Are you considering a Cisco certification? If so, then understanding the differences between routed protocols and routed protocols is key. In this blog post, we will explore the differences between routed protocols and routed protocols, and discuss which is the right choice for you when it comes to your Cisco certification journey. We will look at the advantages and disadvantages of each option, so that you can make an informed decision about your certification path. Keep reading to find out more!
The Difference Between Routed and Routing Protocols
Routed protocols are used for sending data between two networks, while routing protocols are used to determine the best path for data to travel. Routed protocols provide the structure necessary for two networks to communicate, while routing protocols help determine the most efficient route for data to take. Routed protocols typically include IP and IPX, while routing protocols include OSPF, BGP, and RIP.
Routed protocols such as IP and IPX are responsible for transferring data from one network to another, while routing protocols such as OSPF, BGP, and RIP are responsible for finding the best path for that data to take. Routed protocols also provide the logical addressing and encapsulation necessary for data packets to be routed properly, while routing protocols use algorithms to find the most efficient route for those data packets to travel.
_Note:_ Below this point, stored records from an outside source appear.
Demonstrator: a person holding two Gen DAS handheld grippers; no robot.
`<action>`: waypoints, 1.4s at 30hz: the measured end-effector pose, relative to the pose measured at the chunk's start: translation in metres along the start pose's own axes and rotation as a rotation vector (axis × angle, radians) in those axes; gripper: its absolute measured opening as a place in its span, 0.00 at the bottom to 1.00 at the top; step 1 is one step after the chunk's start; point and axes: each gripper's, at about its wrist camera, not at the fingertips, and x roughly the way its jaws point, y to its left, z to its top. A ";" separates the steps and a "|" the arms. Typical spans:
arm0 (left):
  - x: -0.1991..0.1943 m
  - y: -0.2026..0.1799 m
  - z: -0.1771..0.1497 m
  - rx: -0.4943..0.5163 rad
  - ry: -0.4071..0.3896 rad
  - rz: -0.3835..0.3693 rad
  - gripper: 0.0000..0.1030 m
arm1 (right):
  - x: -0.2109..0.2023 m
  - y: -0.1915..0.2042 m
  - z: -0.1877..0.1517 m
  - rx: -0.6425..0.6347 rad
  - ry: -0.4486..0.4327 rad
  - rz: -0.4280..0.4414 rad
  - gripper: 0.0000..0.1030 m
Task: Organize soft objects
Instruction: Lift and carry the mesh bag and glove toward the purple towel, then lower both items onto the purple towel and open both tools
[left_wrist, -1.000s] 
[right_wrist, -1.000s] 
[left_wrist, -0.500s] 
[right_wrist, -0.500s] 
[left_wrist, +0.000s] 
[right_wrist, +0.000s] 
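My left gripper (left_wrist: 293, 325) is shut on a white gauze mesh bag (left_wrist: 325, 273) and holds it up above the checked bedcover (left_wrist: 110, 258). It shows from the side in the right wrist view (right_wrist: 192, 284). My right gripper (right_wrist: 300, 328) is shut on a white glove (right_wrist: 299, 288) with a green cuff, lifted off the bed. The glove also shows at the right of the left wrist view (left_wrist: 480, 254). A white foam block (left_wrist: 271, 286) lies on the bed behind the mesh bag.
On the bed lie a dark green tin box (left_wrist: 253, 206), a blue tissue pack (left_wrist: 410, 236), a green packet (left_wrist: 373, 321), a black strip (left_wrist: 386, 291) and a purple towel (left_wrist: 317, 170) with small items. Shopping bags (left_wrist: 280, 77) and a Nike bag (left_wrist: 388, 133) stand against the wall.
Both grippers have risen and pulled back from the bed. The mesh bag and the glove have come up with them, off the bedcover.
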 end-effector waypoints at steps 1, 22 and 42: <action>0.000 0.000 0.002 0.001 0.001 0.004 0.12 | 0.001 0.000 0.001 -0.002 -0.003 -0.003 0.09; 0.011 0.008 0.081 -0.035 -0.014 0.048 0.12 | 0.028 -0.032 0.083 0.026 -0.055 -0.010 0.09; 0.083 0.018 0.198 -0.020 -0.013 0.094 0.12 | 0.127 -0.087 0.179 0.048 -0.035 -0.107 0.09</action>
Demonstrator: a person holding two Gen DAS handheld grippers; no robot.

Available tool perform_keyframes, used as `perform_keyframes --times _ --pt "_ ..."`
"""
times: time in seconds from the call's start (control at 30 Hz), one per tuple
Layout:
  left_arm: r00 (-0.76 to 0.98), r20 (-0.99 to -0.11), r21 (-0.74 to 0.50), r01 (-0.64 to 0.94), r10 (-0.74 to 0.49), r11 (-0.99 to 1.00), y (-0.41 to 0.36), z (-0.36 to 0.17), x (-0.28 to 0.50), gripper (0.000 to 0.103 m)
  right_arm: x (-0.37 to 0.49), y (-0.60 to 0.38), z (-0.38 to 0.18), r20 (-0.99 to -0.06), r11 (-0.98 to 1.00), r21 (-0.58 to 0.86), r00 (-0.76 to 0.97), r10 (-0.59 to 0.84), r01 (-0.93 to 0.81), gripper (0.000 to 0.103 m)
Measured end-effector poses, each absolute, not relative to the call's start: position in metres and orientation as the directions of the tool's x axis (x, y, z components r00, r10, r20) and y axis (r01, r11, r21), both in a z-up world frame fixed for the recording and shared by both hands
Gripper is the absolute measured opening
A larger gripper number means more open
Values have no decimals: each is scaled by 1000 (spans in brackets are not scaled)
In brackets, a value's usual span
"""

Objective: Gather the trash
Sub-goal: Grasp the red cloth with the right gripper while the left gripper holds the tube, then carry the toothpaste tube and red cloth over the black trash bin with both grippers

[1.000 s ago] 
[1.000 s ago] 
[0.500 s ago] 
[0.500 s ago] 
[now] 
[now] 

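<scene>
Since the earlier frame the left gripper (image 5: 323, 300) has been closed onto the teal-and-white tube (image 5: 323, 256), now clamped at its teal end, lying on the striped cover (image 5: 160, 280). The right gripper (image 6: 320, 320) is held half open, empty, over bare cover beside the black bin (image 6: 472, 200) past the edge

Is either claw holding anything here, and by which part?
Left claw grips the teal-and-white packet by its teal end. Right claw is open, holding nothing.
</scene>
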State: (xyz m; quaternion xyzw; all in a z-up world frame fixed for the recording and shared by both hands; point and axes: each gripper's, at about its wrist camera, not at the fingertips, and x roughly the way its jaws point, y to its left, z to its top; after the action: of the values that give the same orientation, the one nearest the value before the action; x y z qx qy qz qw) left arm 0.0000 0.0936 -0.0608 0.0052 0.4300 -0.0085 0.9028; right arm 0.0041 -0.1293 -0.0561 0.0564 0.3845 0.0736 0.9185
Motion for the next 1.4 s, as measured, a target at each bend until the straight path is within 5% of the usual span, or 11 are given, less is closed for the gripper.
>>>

Both routed and routing protocols are essential components of Cisco’s certification exams.
The Benefits of each type
Routed Protocols such as IP, IPX, and AppleTalk are designed to direct traffic from one device to another, typically within a LAN or WAN environment. This type of protocol is often preferred for its stability and performance, since it eliminates the need for multiple routing decisions along the way. This allows for quick and reliable delivery of data. Additionally, these protocols tend to be simpler to manage and deploy than routing protocols.
Routing Protocols such as OSPF, BGP, and EIGRP are designed to determine the best path to take when sending data from one network to another. These protocols are typically used in more complex environments with multiple networks. They are capable of scaling up to very large networks, as they have the ability to dynamically adapt and adjust routes in response to changing conditions. Routing protocols can also be used in conjunction with routed protocols for increased efficiency.